O que esperar do futuro?

As coisas raramente permanecem calmas na comunidade underground. Daqui para frente, esperamos ver uma gama de novas ferramentas e técnicas inundar lojas e fóruns na dark web, e a IA estará no centro desses esforços. Assim como está sendo usada pela Trend Micro e outras empresas para erradicar fraudes, malwares sofisticados e phishing, ela pode ser implantado em bots projetados para prever roll patterns em sites de apostas. Ela também pode ser utilizada em serviços de deepfake desenvolvidos para ajudar os compradores a desviar de sistemas de identificação por foto ou lançar campanhas de sextorção contra indivíduos.

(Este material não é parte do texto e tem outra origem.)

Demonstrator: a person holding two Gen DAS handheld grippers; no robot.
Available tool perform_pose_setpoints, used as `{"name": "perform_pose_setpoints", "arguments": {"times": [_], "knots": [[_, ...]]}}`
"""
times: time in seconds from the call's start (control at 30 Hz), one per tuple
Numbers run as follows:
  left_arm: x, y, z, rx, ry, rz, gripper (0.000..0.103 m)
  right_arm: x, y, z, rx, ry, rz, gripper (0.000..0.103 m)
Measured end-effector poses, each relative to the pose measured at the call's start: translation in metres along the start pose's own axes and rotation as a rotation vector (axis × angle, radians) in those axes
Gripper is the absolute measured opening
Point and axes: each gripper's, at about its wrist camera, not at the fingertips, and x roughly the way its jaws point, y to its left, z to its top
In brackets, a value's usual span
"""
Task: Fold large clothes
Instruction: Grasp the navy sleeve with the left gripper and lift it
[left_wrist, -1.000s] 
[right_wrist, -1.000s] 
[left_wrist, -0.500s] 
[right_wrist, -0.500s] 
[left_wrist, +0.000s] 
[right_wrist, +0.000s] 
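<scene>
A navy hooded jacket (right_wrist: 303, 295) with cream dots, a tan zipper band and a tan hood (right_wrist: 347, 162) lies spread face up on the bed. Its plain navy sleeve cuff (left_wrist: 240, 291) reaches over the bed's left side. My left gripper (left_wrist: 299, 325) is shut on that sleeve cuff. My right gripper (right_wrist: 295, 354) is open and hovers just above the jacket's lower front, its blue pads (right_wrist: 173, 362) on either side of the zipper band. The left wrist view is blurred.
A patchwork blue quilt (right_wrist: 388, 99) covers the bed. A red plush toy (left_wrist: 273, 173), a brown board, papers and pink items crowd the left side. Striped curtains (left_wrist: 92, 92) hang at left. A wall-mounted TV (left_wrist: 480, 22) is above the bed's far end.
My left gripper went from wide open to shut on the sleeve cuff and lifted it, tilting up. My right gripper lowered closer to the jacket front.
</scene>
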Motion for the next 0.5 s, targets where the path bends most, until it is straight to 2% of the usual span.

Algumas tendências são menos high-tech, mas não menos prejudiciais. Log-ins para dispositivos wearable poderiam ser roubados e usados para solicitar substituições sob garantia, defraudando o cliente e custando os fabricantes. Na verdade, o acesso a dispositivos, sistemas e contas é tão comum hoje em dia que já estamos vendo ofertas de crimes cibernéticos “as-a-service”. Os preços de acesso às empresas da Fortune 500 podem atingir até US﹩10.000.

Ameaças pós-pandemia

Também temos as ameaças que ocorrem durante o surto de covid-19, e as que ainda vão acontecer após o fim da pandemia. Já vemos fraudes com os auxílios financeiros emergenciais pagos pelos governos, com aplicações falsas, às vezes usando informações obtidas por phishing de empresas legítimas. E as organizações de saúde estão sendo alvos de ataques de ransomware enquanto lutam para salvar vidas.

Mesmo quando a pandemia recuar, as práticas de trabalho remoto provavelmente vão permanecer em muitas organizações. O que isso significa para o cibercrime? Mais segmentação de vulnerabilidades com o uso de VPN com malware e serviços DDoS. E isso significa mais oportunidades para comprometer as redes corporativas por meio de dispositivos domésticos conectados. Em vez de trazer dispositivos para o trabalho para se conectar, a rede corporativa agora é fundida com redes domésticas.

Enfrentar esses desafios exigirá uma estratégia multicamadas baseada naquele trio familiar: pessoas, processos e tecnologia. Isso vai demandar mais treinamento, melhor segurança para os trabalhadores remotos, melhor gerenciamento de patches e segurança de senhas, e muito mais. Mas, acima de tudo, vai exigir uma visão contínua sobre os cibercriminosos globais e as plataformas que eles utilizam, para antecipar de onde as próximas ameaças virão.